:: Recorded information

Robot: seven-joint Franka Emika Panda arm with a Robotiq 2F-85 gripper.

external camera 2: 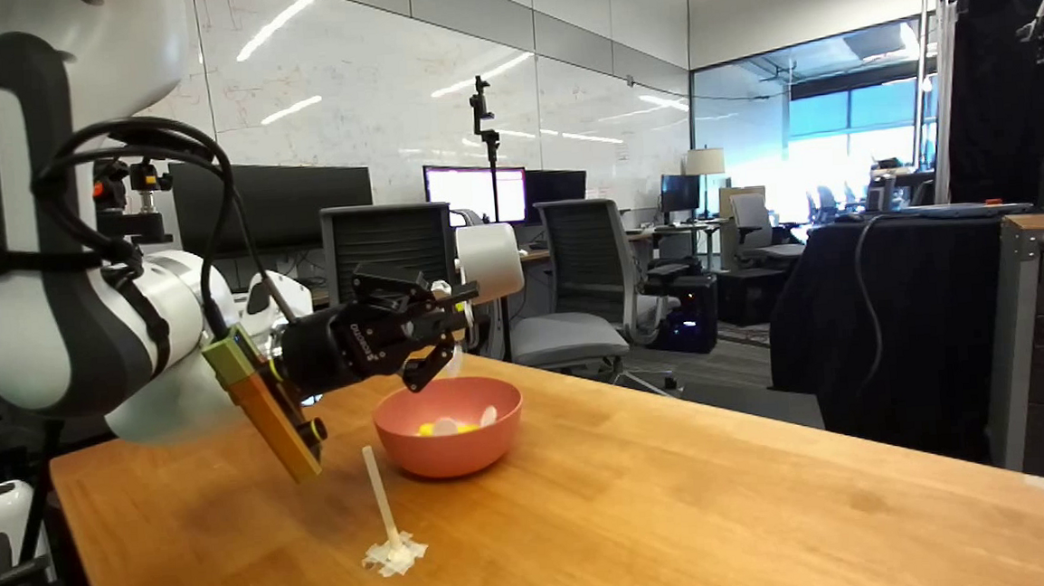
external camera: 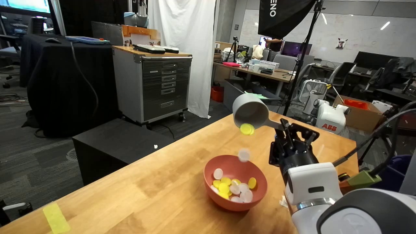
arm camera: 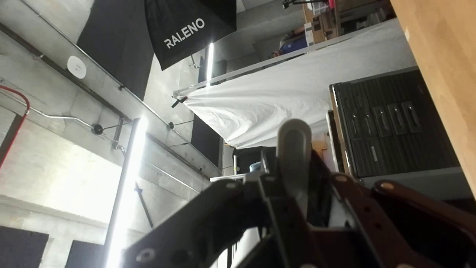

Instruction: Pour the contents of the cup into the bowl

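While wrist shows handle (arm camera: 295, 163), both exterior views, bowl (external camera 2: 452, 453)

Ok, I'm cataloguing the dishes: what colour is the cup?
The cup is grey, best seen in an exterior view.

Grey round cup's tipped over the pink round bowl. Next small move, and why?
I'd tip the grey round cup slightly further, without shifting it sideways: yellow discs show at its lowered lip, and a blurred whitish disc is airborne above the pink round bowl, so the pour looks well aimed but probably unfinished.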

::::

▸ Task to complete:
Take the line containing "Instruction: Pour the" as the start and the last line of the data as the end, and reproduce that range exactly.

▸ Exercise output:
Instruction: Pour the contents of the cup into the bowl

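While wrist shows handle (arm camera: 295, 163), both exterior views, bowl (external camera 2: 452, 453)

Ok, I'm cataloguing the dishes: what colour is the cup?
The cup is grey, best seen in an exterior view.

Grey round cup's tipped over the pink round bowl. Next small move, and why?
I'd tip the grey round cup slightly further, without shifting it sideways: yellow discs show at its lowered lip, and a blurred whitish disc is airborne above the pink round bowl, so the pour looks well aimed but probably unfinished.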

This completes the response.